Hay compositores cuyas obras se esperan con expectación, como sucede con directores de cine, con escritores o con cantantes. Por admiración, por interés, por confianza... para mí Harry Gregson-Williams es uno de ellos: es el creador de dos magias en Narnia, de las cuatro aventuras de Shrek, tiene dos de nuestros Premios MundoBSO: Monkey Kingdom (15) y The Last Duel (21), de la que hicimos un vídeo explicativo, así como otras ocho candidaturas. Por supuesto tiene obras menos interesantes, pero es un compositor de primer nivel y por ello da tanta pena que se vea abocado -y con seguridad forzado- a hacer músicas tan lamentables como las recientes Meg 2: The Trench (23), que pese a todo tiene detalles salvables, o Retribution (23), que es toda ella infumable.
Durante la década de los noventa del siglo pasado, la carrera de Jerry Goldsmith estuvo cargada de filmes malísimos, como penosos son la mayor parte de ellos en las filmografías de Basil Poledouris, de John Scott, de Joel McNeely o de tantos otros. Sin embargo, incluso en las peores películas estos compositores podían hacer sus mejores músicas. Ahora, sin embargo, parece que la buena música es un problema incluso en las peores películas. No creo estar exagerando: imagine quien lea este editorial que Retribution (con su argumento ya se puede hacer una idea del filme) tiene música de Goldsmith. Simplemente con imaginarlo ya dan ganas de verlo; escuchando la banda sonora de Gregson-Williams ninguna.

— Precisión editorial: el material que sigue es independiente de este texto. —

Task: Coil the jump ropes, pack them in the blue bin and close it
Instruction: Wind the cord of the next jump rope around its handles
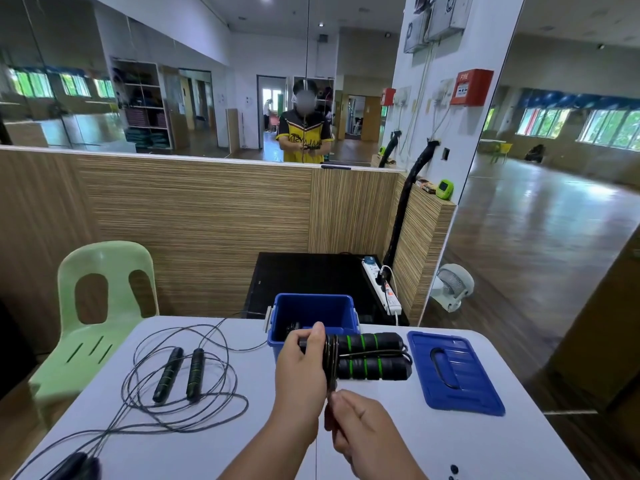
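My left hand [300, 368] grips a jump rope's two black foam handles with green bands [372, 356], held side by side and level above the white table [408, 441], just in front of the open blue bin [341, 311]. Rope is wound around the handles beside my fingers. My right hand [360, 431] pinches the rope's loose cord below the handles. Something dark lies inside the bin. A second jump rope [180, 374] lies uncoiled on the table's left, its handles side by side. The blue lid [455, 370] lies flat on the right.
Another pair of dark handles [74, 467] pokes in at the table's near left corner. A green plastic chair [100, 306] stands left of the table. Behind the bin are a black box and a white power strip [382, 285]. A mirror wall reflects a person.
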`<act>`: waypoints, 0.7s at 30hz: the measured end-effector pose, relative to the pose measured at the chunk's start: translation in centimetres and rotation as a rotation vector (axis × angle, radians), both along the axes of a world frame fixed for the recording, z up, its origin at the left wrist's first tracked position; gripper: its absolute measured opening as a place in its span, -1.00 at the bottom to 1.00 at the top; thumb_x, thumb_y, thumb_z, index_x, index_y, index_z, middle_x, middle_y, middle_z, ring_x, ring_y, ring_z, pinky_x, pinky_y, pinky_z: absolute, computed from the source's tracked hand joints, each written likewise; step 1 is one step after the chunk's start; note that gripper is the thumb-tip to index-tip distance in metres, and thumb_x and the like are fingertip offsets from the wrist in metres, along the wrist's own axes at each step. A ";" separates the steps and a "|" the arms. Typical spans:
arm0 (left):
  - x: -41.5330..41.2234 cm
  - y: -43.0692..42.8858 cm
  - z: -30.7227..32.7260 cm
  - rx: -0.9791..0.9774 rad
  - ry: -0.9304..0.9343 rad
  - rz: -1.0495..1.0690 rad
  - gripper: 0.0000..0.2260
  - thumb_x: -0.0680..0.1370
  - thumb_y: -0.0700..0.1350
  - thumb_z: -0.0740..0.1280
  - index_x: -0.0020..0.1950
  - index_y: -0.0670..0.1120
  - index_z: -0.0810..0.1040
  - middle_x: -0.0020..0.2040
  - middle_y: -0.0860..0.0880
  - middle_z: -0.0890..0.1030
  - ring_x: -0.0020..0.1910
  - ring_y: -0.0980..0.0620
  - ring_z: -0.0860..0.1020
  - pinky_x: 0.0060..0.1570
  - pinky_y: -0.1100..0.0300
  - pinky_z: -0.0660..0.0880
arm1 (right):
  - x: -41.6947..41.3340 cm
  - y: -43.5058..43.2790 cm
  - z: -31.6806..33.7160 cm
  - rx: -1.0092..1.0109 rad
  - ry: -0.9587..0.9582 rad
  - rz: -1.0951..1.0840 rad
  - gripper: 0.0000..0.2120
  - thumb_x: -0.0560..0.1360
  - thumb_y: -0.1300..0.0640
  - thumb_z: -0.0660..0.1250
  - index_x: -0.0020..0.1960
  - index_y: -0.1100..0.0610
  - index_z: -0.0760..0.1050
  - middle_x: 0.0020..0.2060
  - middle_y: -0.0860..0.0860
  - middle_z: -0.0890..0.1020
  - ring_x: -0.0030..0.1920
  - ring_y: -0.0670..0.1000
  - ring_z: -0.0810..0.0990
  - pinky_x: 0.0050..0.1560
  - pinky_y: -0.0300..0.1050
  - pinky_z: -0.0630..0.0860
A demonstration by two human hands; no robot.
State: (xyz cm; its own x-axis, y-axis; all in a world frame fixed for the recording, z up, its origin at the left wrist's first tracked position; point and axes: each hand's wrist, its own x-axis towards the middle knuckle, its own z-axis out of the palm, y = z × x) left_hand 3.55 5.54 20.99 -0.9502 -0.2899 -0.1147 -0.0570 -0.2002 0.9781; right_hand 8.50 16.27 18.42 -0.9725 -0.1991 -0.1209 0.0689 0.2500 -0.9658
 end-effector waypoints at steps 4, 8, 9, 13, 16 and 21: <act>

Es Gregson-Williams, es un gran compositor. Tiene talento, clase, elegancia, tiene arte. Pero tiene que pagar luz, agua, teléfono y manutención. Y esta es la realidad a la que se enfrentan algunos de los mejores compositores en una industria de producción masiva de productos comerciales para la que el arte, simplemente, no suena a negocio. Tristeza infinita.